Prompt: Of the entries below, restate word for word only the section that runs from the line with "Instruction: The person" to the line with "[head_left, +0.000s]", counting both ends.

==========

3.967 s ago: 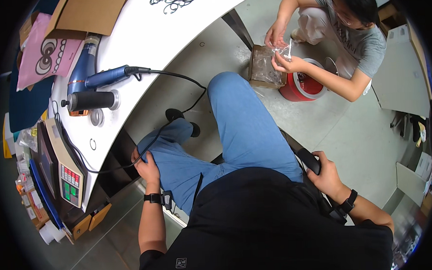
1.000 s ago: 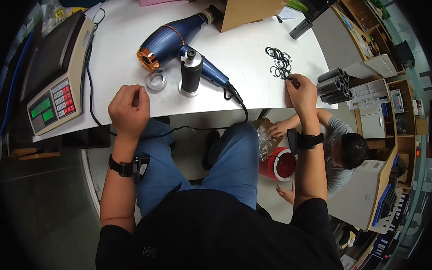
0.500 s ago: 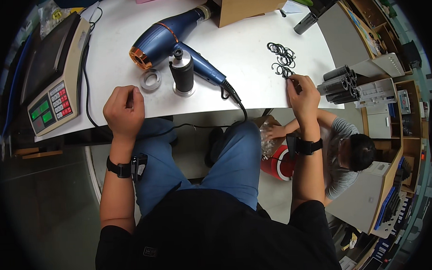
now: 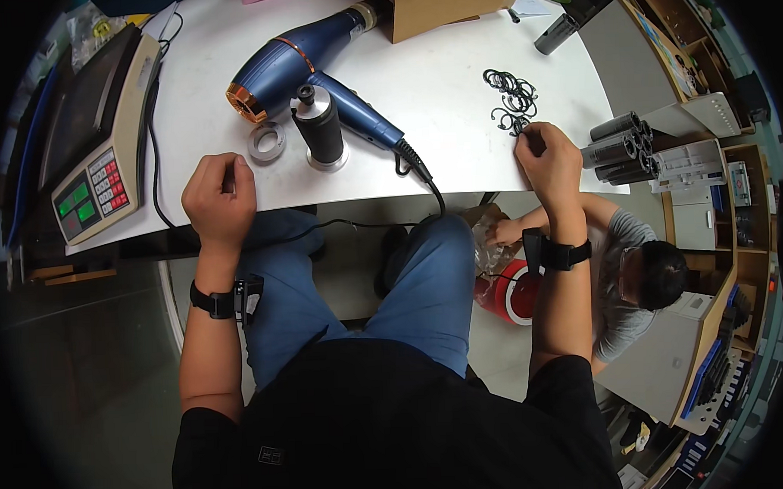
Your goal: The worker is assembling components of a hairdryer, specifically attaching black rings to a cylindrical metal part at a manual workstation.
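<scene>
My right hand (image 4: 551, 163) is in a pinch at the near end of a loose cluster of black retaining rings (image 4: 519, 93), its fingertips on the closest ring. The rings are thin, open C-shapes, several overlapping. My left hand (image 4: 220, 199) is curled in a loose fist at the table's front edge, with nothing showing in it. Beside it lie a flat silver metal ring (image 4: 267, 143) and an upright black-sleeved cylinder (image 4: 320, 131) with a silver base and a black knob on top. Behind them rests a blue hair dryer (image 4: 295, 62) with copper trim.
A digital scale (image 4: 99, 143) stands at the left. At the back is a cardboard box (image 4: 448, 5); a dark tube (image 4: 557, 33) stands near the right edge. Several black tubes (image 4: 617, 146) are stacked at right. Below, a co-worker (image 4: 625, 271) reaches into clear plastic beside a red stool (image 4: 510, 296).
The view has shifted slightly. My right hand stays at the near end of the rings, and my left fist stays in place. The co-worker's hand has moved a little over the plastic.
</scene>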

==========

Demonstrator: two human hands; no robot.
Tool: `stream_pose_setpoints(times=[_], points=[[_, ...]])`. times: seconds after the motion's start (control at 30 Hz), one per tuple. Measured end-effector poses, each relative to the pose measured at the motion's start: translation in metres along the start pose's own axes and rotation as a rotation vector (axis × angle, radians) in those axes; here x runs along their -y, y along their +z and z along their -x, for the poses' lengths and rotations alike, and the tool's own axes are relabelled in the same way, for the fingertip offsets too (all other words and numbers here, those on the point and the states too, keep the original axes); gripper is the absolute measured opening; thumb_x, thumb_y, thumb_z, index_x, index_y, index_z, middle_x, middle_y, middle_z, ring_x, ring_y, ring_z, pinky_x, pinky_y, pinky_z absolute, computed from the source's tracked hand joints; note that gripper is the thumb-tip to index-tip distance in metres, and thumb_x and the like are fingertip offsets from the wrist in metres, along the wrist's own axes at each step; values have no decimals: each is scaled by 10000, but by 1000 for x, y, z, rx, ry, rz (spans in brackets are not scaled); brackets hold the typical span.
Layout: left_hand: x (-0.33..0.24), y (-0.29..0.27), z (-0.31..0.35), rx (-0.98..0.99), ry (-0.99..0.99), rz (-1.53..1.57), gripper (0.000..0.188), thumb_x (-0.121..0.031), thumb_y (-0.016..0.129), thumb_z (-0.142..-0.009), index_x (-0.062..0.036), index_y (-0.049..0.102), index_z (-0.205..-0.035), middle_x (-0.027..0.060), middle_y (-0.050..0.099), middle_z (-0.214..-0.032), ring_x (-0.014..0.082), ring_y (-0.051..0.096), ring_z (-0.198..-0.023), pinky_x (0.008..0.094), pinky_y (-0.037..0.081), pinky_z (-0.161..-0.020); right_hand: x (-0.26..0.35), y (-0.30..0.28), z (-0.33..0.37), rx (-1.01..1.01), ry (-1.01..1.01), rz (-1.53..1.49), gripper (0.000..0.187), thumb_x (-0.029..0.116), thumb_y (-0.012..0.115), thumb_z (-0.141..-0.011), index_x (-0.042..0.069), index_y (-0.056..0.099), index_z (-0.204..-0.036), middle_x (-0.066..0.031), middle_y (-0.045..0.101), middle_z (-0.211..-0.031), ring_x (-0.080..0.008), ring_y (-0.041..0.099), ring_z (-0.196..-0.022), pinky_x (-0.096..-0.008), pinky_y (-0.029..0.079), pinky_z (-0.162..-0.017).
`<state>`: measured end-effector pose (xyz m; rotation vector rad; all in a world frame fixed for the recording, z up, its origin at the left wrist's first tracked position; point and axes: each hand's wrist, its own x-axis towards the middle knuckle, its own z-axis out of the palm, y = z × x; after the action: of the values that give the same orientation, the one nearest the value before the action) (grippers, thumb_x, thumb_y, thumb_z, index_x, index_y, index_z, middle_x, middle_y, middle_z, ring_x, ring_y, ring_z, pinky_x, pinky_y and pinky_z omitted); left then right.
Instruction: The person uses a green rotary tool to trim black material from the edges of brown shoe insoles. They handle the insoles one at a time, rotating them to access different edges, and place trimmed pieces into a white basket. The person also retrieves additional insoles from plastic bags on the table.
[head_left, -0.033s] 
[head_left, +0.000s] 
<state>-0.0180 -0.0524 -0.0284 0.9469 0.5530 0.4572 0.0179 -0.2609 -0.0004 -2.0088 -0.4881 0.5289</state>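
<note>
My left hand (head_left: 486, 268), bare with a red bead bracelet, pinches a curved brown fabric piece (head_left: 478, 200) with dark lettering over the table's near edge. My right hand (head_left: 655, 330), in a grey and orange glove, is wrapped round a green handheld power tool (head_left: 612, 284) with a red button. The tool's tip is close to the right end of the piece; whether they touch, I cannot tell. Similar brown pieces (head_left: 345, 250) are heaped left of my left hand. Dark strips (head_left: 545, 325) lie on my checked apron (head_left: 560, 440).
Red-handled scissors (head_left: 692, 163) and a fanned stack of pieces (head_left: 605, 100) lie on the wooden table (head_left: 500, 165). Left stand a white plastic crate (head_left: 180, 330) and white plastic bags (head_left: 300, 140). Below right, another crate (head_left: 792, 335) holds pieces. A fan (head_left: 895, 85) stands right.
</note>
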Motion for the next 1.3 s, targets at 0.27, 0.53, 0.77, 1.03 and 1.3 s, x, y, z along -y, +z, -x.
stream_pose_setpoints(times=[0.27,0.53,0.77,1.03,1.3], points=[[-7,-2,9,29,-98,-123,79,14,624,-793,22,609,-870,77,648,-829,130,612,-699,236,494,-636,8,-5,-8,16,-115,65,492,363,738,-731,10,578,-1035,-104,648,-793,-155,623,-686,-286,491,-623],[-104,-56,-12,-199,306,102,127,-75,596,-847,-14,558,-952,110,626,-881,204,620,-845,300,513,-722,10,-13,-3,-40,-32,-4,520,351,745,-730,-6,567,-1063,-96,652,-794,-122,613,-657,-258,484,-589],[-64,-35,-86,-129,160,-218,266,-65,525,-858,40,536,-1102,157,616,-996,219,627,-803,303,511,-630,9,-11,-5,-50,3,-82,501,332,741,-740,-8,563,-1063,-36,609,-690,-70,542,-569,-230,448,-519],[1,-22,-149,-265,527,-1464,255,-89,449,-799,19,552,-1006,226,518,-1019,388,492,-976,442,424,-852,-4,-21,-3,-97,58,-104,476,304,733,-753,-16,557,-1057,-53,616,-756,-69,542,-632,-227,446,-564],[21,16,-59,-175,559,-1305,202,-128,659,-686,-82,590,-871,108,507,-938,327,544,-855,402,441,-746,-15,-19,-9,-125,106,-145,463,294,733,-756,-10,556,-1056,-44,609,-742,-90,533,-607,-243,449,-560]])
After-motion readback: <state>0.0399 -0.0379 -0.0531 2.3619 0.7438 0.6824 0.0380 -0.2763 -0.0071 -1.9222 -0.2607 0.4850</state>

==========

Output of the task:
Instruction: The person uses a green rotary tool to trim black material from the edges of brown shoe insoles. They handle the insoles one at a time, rotating them to access different edges, and place trimmed pieces into a white basket. The person also retrieves additional insoles from plastic bags on the table.
[head_left, -0.033s] 
[head_left, +0.000s] 

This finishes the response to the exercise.